Это значит: Лялька, слава богу, в полном порядке, дети, муж, престарелые родители тоже пока здоровы, я — еще не настолько изменилась под бременем жизни, чтоб меня не узнать, столкнувшись со мною нос к носу в моей же квартире. Лялька прилетела в командировку, опять — не предупредив, все равно считала, что я где-нибудь на Камчатке, в своем музыкальном училище она по-прежнему счастлива, у нее появилась гениальная ученица (они, кстати, каждый год появляются у Ляльки, не знаю, куда потом деваются), которая послезавтра затмит Рихтера, Стравинского, Мравинского, Добужинского, а она, Лялька, мечтает сходить только со мной в кафе «Север» (это воспоминание юности, когда «Север» был еще не вокзал, а интим) и посидеть вдвоем просто так. Тут же, прямо в дубленке (о, где ты, кроткая беличья шубка!), Лялька несется к пианино, которое стоит у нас зря и, видимо, олицетворяет собою мою скрытую тоску по «приличному» дому, где все поют хором и музицируют, а Макс Планк играет хозяйке на дудочке, и немедленно исполняет, что позавчера придумала ее ученица.
Лялькино педагогическое бахвальство неудержимо. Я только не понимаю, почему она сама не пишет эту музыку, а все спихивает на своих гениальных учеников. Это уже какое-то педагогическое иждивенчество! Если бы у меня была такая безудержная фантазия, как у моей подружки Ляльки Черничиной, я бы шутя отмахивала пару симфоний за ночь и два-три скерцо к полднику.

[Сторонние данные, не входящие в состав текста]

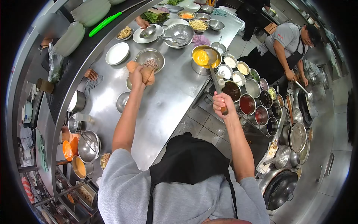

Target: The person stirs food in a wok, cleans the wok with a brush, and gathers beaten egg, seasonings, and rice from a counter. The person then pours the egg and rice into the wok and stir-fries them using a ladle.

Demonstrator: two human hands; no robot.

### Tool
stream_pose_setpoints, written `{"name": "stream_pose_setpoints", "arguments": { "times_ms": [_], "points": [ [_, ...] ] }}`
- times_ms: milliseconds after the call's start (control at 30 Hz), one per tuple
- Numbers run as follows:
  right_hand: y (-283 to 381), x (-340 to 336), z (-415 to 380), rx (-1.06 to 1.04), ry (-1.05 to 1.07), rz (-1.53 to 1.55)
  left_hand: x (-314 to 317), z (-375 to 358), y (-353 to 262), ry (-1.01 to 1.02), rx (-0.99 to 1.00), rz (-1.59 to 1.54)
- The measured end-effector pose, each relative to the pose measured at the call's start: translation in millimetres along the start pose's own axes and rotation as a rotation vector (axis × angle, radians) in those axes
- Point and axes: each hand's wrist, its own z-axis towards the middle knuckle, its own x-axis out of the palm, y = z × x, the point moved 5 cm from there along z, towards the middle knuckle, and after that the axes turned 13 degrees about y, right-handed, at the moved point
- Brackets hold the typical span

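Note:
My right hand (pixel 223 104) is closed around the wooden-ended handle of a ladle (pixel 215 77). The ladle's bowl rests in a metal pot (pixel 201 70) of yellow liquid that looks like beaten egg (pixel 200 57). My left hand (pixel 136 77) grips a folded orange-brown cloth (pixel 149 75) over the steel table. Just beyond the cloth stands a metal bowl (pixel 159 58) with pieces of pale pinkish food in it. The cloth covers part of that bowl's near side.
Metal containers of sauces and seasonings (pixel 247 104) stand to my right. Plates (pixel 117 53) and a mixing bowl (pixel 179 34) sit on the steel table (pixel 160 112). A co-worker (pixel 289 44) works at the stove on the right. Other people's hands (pixel 91 74) show at the table's left and far edges.

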Motion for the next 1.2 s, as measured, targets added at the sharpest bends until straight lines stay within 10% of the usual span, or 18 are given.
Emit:
{"name": "stream_pose_setpoints", "arguments": {
  "times_ms": [900,1200],
  "points": [
    [29,52,-44,-0.066,0.309,0.365,54,-42,2,0.021,0.299,0.025],
    [32,91,-84,-0.046,0.427,0.405,118,-32,69,0.081,0.126,-0.051]
  ]
}}
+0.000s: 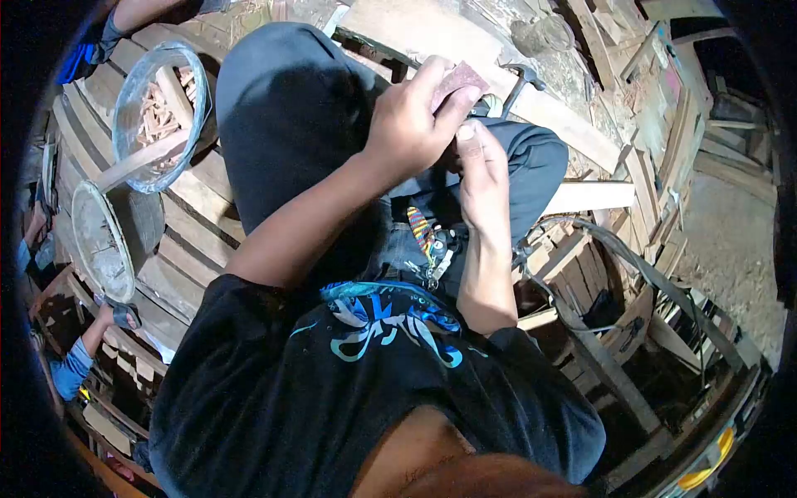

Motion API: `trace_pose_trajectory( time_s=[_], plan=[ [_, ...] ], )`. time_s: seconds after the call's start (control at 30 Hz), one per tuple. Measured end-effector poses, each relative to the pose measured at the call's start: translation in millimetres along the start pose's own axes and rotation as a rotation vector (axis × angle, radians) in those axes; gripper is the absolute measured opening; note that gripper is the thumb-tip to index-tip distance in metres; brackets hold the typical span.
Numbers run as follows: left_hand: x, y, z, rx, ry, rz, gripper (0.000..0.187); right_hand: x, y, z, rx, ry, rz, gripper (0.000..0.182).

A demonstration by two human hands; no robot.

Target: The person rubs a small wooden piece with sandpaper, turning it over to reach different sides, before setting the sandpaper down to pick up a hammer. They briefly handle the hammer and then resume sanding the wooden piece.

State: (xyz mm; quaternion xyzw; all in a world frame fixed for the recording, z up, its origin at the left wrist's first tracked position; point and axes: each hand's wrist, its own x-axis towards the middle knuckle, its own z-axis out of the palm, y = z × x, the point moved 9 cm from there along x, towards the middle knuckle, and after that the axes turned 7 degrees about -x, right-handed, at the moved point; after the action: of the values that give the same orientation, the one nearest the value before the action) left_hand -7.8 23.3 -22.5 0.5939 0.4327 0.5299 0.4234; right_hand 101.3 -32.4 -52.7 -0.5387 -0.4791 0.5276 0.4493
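A reddish-brown piece of sandpaper [462, 83] is folded between the thumb and fingers of my left hand [411, 120], above my lap. Just below and to the right of it, my right hand [483, 170] is closed in a pinch, its thumb tip near the left thumb. Whatever the right fingers hold is too small or hidden to make out. Beyond both hands, a hammer [521, 85] lies by a pale wooden board [560, 124].
At left, a round tub [119, 124] holds small wood pieces, near a second round container [104, 241] on slatted planks. Bent metal bars [614, 245] and scrap wood are at right. Another person's hand [104, 317] shows at the left edge. A striped key strap [420, 228] hangs at my waist.
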Motion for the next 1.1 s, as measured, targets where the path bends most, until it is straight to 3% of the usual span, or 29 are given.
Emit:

Впервые мы с Лялькой столкнулись в жизни вечером за нашим сараем возле березовой поленницы, которую мы с папой только что аккуратно выложили. Глаза Ляльки блестели, как два растревоженных неосторожной кочергой угля. Она сидела, привалясь к нашей поленнице, в потертой беличьей шубке, голубом капоре и в сандалиях. Был август, в районе обеда кабазовский поросенок получил солнечный удар и теперь не годился даже на свиную поджарку. «Дрова развалишь», — нелюбезно сказала я. Но Лялька не обиделась. «Мне больше некуда идти», — кротко объяснила она. «Иди домой», — нелюбезно посоветовала я. «У меня больше нету дома», — кротко сообщила Лялька. «Как это?» — я слегка удивилась. «Поклянись, что никому не протреплешься!» — вдруг пылко сказала Лялька и удивительные ее глаза жгуче взблеснули. «Чем?» Я неравнодушна к клятвам, что-то в них есть. «Здоровьем своих детей!» — пылко сказала Лялька. Я отказалась в грубой форме, но глупость ее запросов меня поразила. Отказ мой Ляльку не оттолкнул. «Тогда — самым святым!» — быстро нашла она широкий компромисс. Я понятия не имела, что для меня сейчас самое святое. Велосипед — как у Броника Бречко? Но святое ли это? Научиться нырять с открытыми глазами? Или чтоб завтра ночью мальчишки взяли с собой воровать яблоки в техникумовском саду? Надежды мало, большие пойдут, шестой класс. «Клянусь», — сказала я. Тут Лялька впервые на моих глазах зарыдала своим знаменитым рыданием — взахлеб, с крупными слезами и чистым отчаянием. «У меня никого на всем свете нету», — сообщила она посреди рыданий.